À Lons-le-Saunier, le groupe Bel développe les recettes de fromage aux nouvelles saveurs à base de protéines végétales.

À Lons-le-Saunier (Jura), les bureaux R&D du groupe Bel travaillent, depuis deux ans, à une alternative végétale de la célèbre Vache qui Rit. En attendant que cette version hybride arrive sur le marché français dans les mois à venir, elle est déjà commercialisée aux États-Unis et en Grande-Bretagne.
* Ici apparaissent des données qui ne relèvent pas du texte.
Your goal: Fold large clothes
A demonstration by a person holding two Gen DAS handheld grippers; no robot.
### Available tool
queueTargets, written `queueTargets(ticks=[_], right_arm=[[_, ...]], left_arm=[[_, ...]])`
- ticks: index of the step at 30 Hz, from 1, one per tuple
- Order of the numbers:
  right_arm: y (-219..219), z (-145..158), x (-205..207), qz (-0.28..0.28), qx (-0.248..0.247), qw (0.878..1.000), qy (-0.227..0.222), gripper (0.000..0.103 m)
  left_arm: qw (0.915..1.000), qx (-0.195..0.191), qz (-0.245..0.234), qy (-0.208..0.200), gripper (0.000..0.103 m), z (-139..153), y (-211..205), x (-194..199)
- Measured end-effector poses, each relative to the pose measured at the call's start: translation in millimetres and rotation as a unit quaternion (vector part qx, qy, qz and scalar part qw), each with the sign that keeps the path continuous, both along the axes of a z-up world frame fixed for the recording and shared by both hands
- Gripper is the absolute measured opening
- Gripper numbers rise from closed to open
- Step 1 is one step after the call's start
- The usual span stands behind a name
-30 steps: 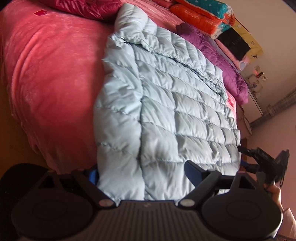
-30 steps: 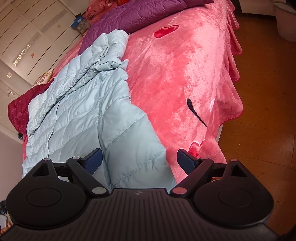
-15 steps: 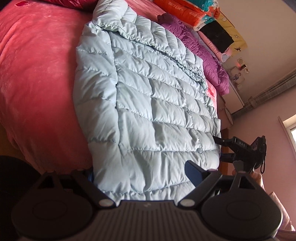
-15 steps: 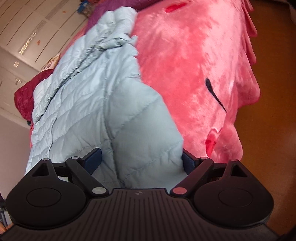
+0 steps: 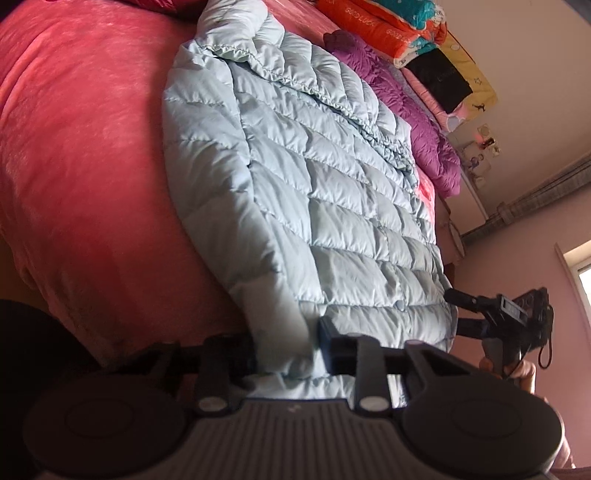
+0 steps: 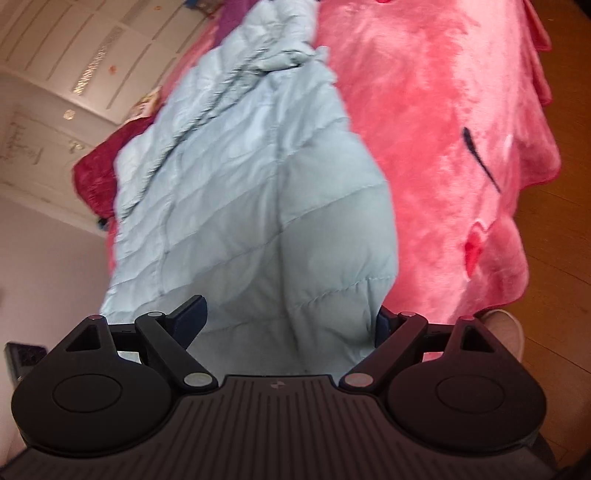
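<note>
A pale blue quilted down jacket (image 5: 317,192) is laid lengthwise on a bed covered by a pink plush blanket (image 5: 85,147); its hem end hangs over the near edge of the bed, toward both cameras; the collar end lies far up the bed.

Left gripper (image 5: 288,349): the fingers are drawn close together and a bunched fold of the jacket's lower edge is pinched between them; fabric is seen spilling over the gripper body.

Right gripper (image 6: 291,321): the fingers are spread wide apart; a puffy sleeve or side panel of the jacket (image 6: 258,206) is seen bulging between them; whether the pads are pressed on the fabric cannot be told; the right pad is partly hidden behind the cloth.

Beside the jacket a purple quilted garment (image 5: 413,122) is laid; beyond it, folded bedding in orange and teal (image 5: 388,26) is stacked near the wall; no containers are seen; wooden floor (image 6: 554,184) is visible beside the bed.
</note>
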State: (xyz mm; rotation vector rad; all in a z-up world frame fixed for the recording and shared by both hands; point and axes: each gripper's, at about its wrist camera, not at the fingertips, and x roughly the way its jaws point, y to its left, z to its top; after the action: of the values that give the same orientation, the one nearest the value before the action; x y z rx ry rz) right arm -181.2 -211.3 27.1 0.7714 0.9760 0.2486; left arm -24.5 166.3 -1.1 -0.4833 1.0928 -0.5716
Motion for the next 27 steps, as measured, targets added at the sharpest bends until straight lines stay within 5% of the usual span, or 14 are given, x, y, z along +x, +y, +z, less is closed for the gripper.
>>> queueTargets(ticks=[8, 10, 14, 21, 27], right_arm=[[0, 6, 0, 0.0, 0.084, 0.996, -0.03, 0.1], [3, 7, 2, 0.001, 0.096, 0.995, -0.036, 0.093], [17, 13, 9, 0.023, 0.066, 0.997, -0.043, 0.055], [30, 21, 15, 0.017, 0.05, 0.997, -0.06, 0.035], [25, 37, 22, -0.011, 0.098, 0.991, -0.09, 0.031]], left_arm=[[0.9983, -0.055, 0.016, 0.001, 0.013, 1, 8, 3], [0.9967, -0.077, 0.023, 0.004, 0.012, 2, 10, 5], [0.9931, -0.113, 0.032, 0.007, 0.012, 4, 12, 10], [0.9822, -0.183, 0.042, 0.004, 0.012, 15, 10, 23], [0.9724, -0.227, 0.052, -0.013, 0.012, 32, 8, 47]])
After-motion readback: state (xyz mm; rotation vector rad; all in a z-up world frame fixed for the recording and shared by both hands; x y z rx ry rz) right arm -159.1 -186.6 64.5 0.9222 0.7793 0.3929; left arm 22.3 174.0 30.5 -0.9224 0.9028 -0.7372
«On a lancé un mélange de laitier et de légumineuse pour proposer un bon produit nutritionnel avec un nouveau goût pour la Vache qui Rit » explique Delphine Chatelin, vice-présidente en charge de la R&D pour le groupe Bel. Déjà commercialisée aux États-Unis et en Grande-Bretagne, la nouvelle recette du célèbre fromage devrait rejoindre les rayons des magasins d’ici quelques mois. Haricots rouges, lentilles et autre pois ou pois chiches ont ainsi été expérimentés pour aboutir à un fromage hybride qui doit associer le meilleur du laitier au meilleur de la protéine végétale. « Depuis deux ans, nous travaillons sur ces protéines pour apporter une alimentation plus saine et plus respectueuse pour tous. » À Lons-le-Saunier, une équipe dédiée, d’une quinzaine de personnes, a été mise en place pour apporter des compétences nouvelles. « Nous n’avions pas cette expertise en tant qu’industriel du laitier. Il faut conserver l’expérience du consommateur et faire une vraie sélection de la protéine en intégrant son impact organoleptique pour que son goût soit accepté et similaire à ce qu’il connait. » Confronté à des notes encore vertes, le groupe cherche des alternatives susceptibles d’apporter les réponses attendues pour la texture, les arômes et l’expérience gustative dans sa globalité. La protéine végétale doit par ailleurs apporter la même valeur qu’une protéine animale, notamment pour les acides aminés.

LA MODE DU FLEXITARISME

Devant l’engouement grandissant de la population pour une alimentation moins riche en viande, le flexitarisme, le groupe Bel confirme la tendance. « C’est un débouché prometteur car il y a une attente du consommateur. Le lait végétal puis les yaourts ont ouvert la voie avec des croissances à deux chiffres, montrant l’importance du produit laitier », précise Delphine Chatelin. Considérant la filière comme prometteuse également pour l’agriculture de demain, la représentante du groupe Bel rappelle que l’approvisionnement en France, du fait des faibles quantités, ne pose pour l’heure aucun problème et que d’autres matières émergent, comme le tournesol. « Il y a des choses à explorer. » L’entreprise adapte ainsi peu à peu sa gamme et son outil de production, avec en ligne de mire, le souhait de proposer une alternative végétale dans toutes ses marques. Le groupe Bel compte 12.000 salariés dont 800 dans le Jura, et affiche un chiffre d’affaires de 3,46 milliards d’euros en 2020.